(Your objective):
Each line of the listing that contains the word "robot" is to be copied.
Start of Block
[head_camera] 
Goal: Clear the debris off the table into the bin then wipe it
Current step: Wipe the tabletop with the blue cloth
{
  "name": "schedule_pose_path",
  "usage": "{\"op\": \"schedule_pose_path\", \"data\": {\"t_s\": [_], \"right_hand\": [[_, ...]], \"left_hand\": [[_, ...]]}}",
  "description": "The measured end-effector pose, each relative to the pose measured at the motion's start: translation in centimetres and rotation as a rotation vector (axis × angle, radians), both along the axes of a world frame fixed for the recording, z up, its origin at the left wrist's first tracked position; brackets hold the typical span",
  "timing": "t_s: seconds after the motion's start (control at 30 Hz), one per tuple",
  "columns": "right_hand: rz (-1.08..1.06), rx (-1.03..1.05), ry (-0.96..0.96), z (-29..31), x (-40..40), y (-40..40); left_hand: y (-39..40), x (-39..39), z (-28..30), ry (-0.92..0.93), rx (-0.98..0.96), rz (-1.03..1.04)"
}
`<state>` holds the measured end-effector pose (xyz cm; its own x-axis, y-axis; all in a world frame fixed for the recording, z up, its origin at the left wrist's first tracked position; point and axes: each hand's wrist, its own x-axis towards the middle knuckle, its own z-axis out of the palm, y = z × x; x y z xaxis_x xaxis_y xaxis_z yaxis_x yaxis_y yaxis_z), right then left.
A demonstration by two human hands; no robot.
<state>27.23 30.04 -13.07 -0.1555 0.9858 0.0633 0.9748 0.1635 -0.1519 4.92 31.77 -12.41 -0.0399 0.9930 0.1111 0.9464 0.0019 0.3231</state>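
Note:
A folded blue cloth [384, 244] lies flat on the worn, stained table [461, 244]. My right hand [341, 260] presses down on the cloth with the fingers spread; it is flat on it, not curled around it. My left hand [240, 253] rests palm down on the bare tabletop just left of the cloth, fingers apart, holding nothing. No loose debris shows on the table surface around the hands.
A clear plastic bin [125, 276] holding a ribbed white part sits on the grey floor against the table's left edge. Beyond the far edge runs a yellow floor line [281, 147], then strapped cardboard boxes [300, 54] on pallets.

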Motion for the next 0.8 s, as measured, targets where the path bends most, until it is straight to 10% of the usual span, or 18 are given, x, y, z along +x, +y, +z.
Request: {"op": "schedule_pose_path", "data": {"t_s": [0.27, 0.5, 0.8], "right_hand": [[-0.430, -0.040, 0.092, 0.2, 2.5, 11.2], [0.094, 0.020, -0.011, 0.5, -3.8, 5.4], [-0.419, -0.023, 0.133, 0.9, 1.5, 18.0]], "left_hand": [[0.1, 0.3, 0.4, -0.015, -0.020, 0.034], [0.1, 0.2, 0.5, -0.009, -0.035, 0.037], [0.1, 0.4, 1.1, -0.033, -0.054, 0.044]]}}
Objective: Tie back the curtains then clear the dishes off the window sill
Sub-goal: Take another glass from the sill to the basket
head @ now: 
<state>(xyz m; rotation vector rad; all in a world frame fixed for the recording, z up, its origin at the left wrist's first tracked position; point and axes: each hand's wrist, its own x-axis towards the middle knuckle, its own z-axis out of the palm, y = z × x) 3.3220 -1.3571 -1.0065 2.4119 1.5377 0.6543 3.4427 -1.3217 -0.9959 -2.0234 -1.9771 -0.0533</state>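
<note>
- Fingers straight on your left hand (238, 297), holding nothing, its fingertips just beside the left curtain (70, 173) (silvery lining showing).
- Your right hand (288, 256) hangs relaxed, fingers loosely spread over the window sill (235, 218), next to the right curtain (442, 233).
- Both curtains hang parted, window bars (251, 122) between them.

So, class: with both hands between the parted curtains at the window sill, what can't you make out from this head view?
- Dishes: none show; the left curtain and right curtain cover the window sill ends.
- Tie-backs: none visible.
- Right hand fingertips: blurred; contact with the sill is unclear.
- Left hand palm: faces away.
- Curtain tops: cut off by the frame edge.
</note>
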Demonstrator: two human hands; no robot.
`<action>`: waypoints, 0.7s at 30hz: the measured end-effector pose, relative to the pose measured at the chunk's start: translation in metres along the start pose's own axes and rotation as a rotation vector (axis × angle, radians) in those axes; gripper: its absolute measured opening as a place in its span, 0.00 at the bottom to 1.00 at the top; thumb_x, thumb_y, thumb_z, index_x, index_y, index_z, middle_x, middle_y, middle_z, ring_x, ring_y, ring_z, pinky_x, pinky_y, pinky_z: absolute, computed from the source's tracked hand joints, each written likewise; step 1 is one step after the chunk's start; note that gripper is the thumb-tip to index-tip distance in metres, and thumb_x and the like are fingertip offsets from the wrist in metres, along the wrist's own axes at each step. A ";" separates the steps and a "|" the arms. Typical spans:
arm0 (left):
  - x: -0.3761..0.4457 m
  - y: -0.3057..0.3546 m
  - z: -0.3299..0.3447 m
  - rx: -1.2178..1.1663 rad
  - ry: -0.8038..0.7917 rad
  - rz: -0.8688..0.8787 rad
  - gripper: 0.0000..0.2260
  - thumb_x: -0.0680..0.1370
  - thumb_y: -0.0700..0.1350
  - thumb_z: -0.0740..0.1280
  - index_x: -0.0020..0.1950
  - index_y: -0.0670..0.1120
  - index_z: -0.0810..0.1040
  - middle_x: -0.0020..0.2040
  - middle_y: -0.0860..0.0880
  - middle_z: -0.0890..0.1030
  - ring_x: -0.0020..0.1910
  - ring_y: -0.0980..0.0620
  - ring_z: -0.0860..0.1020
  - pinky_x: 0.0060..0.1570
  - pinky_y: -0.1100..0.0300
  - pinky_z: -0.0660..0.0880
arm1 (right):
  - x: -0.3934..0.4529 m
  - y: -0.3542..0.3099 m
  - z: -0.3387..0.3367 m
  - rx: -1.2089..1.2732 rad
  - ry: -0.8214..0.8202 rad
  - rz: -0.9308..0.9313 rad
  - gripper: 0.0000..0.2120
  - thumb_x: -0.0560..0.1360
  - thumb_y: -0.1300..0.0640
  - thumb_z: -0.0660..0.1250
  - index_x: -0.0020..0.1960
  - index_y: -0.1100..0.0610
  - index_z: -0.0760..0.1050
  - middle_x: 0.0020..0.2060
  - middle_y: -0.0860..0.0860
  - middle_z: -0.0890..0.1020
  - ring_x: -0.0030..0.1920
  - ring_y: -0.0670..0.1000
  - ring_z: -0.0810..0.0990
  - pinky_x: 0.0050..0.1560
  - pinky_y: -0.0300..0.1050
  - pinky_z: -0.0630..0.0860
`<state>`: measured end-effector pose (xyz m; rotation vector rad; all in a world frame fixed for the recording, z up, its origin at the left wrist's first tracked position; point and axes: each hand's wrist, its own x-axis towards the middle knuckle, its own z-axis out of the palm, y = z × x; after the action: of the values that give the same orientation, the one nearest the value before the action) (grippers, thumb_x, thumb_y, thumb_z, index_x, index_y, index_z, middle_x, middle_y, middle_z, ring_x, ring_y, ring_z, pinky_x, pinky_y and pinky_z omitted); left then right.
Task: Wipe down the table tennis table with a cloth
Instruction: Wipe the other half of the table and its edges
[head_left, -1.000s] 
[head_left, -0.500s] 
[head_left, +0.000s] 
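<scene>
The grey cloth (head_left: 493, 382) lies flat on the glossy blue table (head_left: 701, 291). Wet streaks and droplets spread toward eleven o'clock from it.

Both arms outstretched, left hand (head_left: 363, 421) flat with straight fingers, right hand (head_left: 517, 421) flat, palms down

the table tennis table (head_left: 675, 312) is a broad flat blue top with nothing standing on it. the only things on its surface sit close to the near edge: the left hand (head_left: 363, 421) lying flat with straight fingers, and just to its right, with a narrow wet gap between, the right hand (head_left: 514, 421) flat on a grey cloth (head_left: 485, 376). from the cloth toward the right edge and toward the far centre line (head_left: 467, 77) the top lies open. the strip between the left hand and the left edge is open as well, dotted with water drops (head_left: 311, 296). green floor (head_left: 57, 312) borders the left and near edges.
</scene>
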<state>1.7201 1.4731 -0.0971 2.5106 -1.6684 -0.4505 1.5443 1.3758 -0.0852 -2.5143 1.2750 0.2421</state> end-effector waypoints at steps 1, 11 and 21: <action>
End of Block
(Output of the task):
A demonstration by two human hands; no robot.
Demonstrator: two human hands; no robot.

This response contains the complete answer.